8 Co-operation in good faith

  • 8.1The Partners agree with each other that;

    • (i) at all times they shall actively co-operate together in the profitable use and expansion of The System, and that they shall at all times act towards each other faithfully and honestly.

    • (ii) they shall further document their business arrangement by way of a more extensive agreement if considered necessary due to the use made of The System.

9 Mutual Non-compete

  • 9.1 The Partners hereby covenant that they will not, save for any activity that is currently carried out by either of them, set up a structure that in any way competes with or mirrors the activities of this agreement.

11 Termination

  • 11.2 Any sales of the System including royalties (if any) from sales shall continue to be shared by the Partners in the proportions set out in clause 7.0.

  • 11.3 Either partner may terminate this joint venture by giving three months written notice to the other partner.

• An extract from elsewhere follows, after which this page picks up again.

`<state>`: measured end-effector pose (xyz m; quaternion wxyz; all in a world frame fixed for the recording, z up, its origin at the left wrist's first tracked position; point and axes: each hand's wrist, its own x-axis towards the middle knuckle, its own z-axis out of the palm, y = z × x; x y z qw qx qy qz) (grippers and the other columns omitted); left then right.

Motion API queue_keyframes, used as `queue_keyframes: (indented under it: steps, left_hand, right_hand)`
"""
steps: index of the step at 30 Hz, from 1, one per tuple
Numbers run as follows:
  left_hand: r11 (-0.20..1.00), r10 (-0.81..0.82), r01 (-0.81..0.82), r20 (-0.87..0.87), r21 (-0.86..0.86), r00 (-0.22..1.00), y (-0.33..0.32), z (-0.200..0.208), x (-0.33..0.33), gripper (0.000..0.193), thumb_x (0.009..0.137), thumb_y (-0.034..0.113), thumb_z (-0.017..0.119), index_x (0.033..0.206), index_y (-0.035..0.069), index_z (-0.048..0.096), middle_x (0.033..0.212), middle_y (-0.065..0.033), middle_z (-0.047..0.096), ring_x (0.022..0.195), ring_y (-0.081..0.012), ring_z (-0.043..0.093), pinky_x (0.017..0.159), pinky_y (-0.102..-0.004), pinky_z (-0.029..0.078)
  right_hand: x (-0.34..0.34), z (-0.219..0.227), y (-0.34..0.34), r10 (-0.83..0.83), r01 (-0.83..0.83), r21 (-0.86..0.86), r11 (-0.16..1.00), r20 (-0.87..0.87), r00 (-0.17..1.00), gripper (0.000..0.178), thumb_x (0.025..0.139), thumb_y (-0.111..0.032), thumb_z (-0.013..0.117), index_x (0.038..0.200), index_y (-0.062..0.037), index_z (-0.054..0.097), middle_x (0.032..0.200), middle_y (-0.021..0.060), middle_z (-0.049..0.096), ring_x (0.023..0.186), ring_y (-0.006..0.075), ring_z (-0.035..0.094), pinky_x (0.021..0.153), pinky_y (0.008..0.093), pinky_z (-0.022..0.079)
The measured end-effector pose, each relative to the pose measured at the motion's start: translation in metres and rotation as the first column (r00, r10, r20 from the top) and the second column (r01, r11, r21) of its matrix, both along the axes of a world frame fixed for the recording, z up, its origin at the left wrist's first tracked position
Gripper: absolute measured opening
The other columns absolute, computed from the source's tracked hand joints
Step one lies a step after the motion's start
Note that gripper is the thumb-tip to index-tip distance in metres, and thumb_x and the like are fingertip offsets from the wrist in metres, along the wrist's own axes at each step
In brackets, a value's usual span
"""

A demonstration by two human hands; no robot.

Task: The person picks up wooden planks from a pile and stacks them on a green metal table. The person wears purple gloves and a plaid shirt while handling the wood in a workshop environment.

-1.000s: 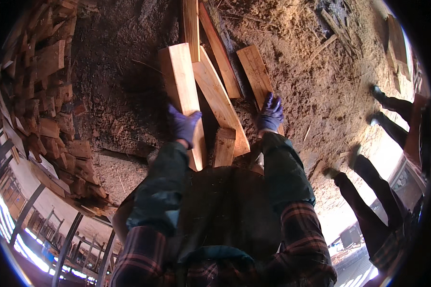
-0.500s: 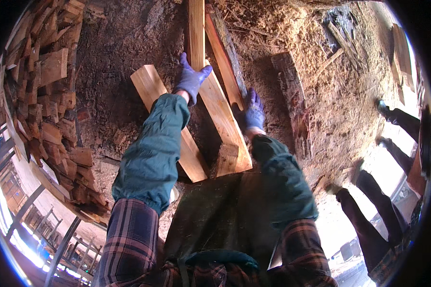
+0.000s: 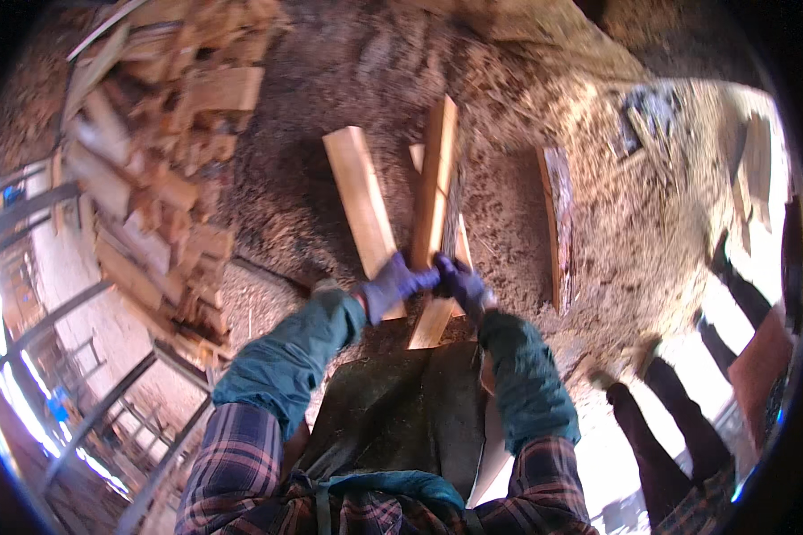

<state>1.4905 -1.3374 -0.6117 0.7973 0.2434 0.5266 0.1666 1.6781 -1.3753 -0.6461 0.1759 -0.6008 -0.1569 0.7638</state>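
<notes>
Both purple-gloved hands have come together at the near end of a long wooden piece (image 3: 435, 178), pale on its face and dark with bark along its right edge. My left hand (image 3: 391, 285) closes on it from the left, above the near end of another plank. Opposite, my right hand (image 3: 464, 283) grips its right side; motion blurs the fingers a little. A pale plank (image 3: 361, 196) slants away on the left. Beneath the held piece lies another board (image 3: 433, 323), mostly covered, its near end showing by my dark apron (image 3: 384, 401).
A heap of split wood (image 3: 183, 192) fills the left side. To the right, a bark-edged slab (image 3: 558, 223) lies on sawdust-covered ground (image 3: 633, 241). Dark-trousered legs of other people (image 3: 687, 410) show at the far right. Metal frames (image 3: 103, 330) stand lower left.
My hands have moved closer together and nearer to me, onto the end of the bark-edged piece. That piece has swung more upright in view, over the other boards. The view has shifted too.
</notes>
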Motion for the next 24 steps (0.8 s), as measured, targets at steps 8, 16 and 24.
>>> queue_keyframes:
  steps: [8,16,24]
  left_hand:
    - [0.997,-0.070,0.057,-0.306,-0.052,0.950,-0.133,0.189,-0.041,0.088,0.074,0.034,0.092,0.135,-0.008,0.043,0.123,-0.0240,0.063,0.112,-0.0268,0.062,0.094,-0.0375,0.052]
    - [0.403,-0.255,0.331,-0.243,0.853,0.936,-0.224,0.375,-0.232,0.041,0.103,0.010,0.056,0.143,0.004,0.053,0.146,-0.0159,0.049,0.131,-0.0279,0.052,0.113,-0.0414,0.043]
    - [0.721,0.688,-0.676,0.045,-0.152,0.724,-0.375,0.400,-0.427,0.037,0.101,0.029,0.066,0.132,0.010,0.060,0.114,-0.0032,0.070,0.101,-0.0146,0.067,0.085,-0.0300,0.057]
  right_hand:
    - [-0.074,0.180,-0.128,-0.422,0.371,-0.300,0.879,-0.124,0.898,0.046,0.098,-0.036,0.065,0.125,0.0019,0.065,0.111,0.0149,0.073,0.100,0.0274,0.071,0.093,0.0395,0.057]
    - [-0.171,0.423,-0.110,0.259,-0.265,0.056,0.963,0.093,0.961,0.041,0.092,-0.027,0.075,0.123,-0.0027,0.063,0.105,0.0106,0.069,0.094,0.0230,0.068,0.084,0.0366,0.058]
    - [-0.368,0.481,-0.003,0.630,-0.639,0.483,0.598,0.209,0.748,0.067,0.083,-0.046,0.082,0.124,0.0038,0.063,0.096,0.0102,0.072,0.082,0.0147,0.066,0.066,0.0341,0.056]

    When one partner terminates the joint venture by giving such written notice to the other, each partner shall retain his respective rights to the ownership of the System and shall be able separately from the other partner to use and sell the System in its current format at the time of termination, however

    • 11.3.1 No payment shall be required by either partner to the other for their own personal use of the System.

    • 11.3.2 Revenue from any future sales of that version of the System shall continue to be apportioned as per clause 7.2.

    • 11.3.3 For any continuing benefit to the partner giving notice of any pre termination agreement made in respect of clause 5.2, the partners must negotiate...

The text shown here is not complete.